In the city, multiple sources tell us, there is a lively air. And the squares filled by Ferdinandi worry a centre-right who, however, appears bold: “We are a coalition – is the mantra – on their part there is only ideology”. However, those who have followed the birth of Ferdinandi’s project since, during the first electoral initiative in which the guest of honor was Damiano Tommasi, mayor of Verona, the auditorium was so full that people remained outside , tells of a work born from the bottom. And of a program of over 110 pages built with the coalition, but also with the citizens, with the neighborhoods. In these ten years of opposition, the local center-left has had a lot of time to criticize itself. And he understood that he started to lose when he distanced himself from the citizens. From this awareness a reconstruction project began.

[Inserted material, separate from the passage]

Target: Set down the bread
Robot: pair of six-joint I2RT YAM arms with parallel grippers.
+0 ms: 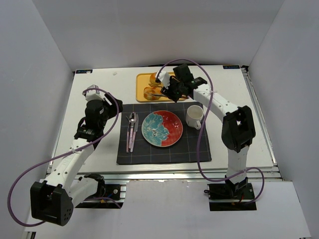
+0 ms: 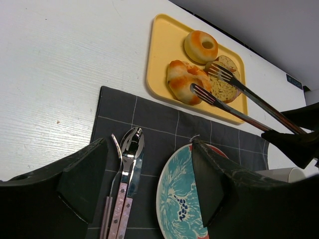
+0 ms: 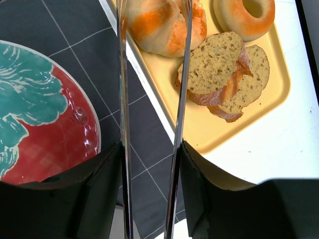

Such excitement hasn’t been felt in the capital of Umbria for years. In that city known for Umbria Jazz and for the University of Foreigners, a secular city but so close to Franciscanism, in which Aldo Capitini gave life to the peace march and in which a worker managed to become president of the Region, now look at the outcome of the polls. There are those who bet that there will not be a run-off, but it is more likely that there will be a second round. Between Scoccia and Ferdinandi, between Margherita and Vittoria, two women so different in history and ideas. The former knows that without the latter she would have won hands down. The second, now, hopes for the feat. “Vittoria – adds her friend – responded with a smile to the rude attacks of those who went to fish for photos of her when she, very young, was experiencing moments of conviviality, just to discredit her”. A few days ago an article by Massimo Gandolfini was published in La Verità accusing Ferdinandi of wanting “gender indoctrination at school”. Where would he have deduced this thesis from? From a passage in the program which talks about inclusion and “raising awareness of the pluralism of family realities in schools”. For Ferdinandi, inclusion is a value. For his detractors – national, rather than local – a danger worth avoiding.